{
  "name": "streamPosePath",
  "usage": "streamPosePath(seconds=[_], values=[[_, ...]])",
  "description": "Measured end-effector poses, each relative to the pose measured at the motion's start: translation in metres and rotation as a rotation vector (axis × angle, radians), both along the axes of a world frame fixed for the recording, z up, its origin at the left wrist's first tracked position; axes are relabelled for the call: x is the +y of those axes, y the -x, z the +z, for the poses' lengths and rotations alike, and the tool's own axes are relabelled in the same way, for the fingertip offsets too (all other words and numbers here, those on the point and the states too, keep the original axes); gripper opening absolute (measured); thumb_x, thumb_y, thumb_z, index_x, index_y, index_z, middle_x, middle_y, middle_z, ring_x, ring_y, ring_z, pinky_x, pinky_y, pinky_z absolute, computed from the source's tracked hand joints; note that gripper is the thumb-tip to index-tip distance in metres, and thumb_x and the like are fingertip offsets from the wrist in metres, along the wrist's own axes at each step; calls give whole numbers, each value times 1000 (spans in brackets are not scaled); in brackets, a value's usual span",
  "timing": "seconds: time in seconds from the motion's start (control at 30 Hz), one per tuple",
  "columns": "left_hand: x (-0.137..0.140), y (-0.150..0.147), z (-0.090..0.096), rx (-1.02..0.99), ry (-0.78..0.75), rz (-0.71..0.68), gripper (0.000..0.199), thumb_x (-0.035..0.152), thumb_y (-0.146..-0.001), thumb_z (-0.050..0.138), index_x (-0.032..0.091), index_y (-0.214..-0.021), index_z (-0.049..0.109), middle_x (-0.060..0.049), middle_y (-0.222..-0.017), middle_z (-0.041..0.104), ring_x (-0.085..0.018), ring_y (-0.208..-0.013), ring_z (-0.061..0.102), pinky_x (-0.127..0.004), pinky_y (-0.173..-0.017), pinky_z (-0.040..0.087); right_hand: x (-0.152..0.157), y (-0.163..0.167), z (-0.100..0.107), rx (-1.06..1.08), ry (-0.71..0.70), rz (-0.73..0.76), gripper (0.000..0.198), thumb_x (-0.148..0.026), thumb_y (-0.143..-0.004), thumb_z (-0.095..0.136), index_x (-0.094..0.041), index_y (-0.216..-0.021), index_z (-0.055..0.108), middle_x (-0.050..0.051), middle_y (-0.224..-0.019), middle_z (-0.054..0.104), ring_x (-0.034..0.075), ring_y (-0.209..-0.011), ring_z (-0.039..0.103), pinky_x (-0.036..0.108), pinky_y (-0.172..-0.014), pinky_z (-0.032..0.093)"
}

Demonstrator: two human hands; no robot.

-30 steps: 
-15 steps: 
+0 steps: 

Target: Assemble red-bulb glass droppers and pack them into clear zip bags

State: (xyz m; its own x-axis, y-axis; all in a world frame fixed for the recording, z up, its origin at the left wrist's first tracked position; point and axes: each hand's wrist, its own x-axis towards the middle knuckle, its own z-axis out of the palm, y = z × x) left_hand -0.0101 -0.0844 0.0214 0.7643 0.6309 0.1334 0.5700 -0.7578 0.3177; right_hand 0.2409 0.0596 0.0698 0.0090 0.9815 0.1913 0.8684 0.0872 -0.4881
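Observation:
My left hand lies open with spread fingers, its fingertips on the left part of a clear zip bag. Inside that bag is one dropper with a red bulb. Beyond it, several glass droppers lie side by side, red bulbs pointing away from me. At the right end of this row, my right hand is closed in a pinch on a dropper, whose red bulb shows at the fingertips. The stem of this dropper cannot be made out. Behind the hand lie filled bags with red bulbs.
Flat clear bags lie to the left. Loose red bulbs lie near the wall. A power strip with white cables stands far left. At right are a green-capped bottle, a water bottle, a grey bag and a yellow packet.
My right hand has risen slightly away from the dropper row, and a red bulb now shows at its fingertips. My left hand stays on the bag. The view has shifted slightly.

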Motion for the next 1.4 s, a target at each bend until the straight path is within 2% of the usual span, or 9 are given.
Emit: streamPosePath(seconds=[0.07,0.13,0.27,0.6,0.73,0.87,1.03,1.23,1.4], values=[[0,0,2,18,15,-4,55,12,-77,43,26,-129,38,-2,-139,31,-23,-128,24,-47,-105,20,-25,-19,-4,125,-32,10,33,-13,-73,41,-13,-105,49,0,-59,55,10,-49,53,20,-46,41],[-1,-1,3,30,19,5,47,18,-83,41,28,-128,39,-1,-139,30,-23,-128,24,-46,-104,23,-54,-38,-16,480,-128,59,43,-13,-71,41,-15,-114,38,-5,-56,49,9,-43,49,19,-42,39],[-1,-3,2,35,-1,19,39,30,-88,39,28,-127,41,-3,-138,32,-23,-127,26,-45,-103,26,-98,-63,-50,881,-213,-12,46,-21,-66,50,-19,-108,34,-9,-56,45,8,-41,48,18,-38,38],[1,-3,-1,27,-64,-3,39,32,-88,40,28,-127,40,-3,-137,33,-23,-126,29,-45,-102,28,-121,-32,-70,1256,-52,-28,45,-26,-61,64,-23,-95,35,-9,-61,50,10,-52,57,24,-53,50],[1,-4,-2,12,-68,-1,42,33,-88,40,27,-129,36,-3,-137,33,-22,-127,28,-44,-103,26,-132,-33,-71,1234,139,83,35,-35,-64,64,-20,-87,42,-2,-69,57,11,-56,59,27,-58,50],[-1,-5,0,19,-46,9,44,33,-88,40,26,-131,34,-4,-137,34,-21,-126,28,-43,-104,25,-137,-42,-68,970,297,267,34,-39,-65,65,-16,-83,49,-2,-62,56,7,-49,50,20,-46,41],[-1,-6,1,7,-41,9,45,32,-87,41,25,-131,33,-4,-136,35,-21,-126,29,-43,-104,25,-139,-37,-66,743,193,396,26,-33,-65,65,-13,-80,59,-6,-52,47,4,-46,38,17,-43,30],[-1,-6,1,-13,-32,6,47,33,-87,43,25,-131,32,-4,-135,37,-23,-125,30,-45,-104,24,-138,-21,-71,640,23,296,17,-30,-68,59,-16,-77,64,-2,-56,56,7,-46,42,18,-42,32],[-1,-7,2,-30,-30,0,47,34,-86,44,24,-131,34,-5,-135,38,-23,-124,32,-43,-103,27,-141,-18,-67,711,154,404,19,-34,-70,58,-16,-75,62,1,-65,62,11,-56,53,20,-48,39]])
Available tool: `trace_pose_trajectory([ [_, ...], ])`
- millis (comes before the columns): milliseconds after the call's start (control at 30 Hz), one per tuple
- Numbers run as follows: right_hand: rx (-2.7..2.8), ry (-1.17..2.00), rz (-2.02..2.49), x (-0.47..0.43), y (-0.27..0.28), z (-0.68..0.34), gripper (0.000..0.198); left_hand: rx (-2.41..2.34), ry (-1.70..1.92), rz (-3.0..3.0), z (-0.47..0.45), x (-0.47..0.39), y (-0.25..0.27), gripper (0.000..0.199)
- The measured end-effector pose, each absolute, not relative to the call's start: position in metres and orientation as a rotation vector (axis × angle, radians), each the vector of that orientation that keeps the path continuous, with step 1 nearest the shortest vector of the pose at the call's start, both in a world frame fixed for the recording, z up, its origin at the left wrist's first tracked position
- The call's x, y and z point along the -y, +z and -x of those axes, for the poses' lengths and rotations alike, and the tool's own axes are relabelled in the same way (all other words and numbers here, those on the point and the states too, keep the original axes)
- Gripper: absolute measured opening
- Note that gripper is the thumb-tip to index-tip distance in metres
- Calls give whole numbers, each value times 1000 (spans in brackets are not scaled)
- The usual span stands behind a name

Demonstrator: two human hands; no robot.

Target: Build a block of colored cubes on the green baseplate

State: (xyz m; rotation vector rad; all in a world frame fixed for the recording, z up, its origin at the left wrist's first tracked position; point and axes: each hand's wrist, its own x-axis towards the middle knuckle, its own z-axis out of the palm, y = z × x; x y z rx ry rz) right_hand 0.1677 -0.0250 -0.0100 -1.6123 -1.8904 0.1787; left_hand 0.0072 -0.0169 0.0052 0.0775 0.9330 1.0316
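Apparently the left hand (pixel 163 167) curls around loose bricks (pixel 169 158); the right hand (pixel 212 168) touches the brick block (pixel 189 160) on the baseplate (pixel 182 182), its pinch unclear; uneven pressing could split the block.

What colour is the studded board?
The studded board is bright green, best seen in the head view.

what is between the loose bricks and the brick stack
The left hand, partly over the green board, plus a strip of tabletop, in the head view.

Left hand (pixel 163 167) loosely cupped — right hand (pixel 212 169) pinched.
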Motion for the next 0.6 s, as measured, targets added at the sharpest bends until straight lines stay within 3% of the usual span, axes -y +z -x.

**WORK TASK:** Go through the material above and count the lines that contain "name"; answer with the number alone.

**RESPONSE:** 2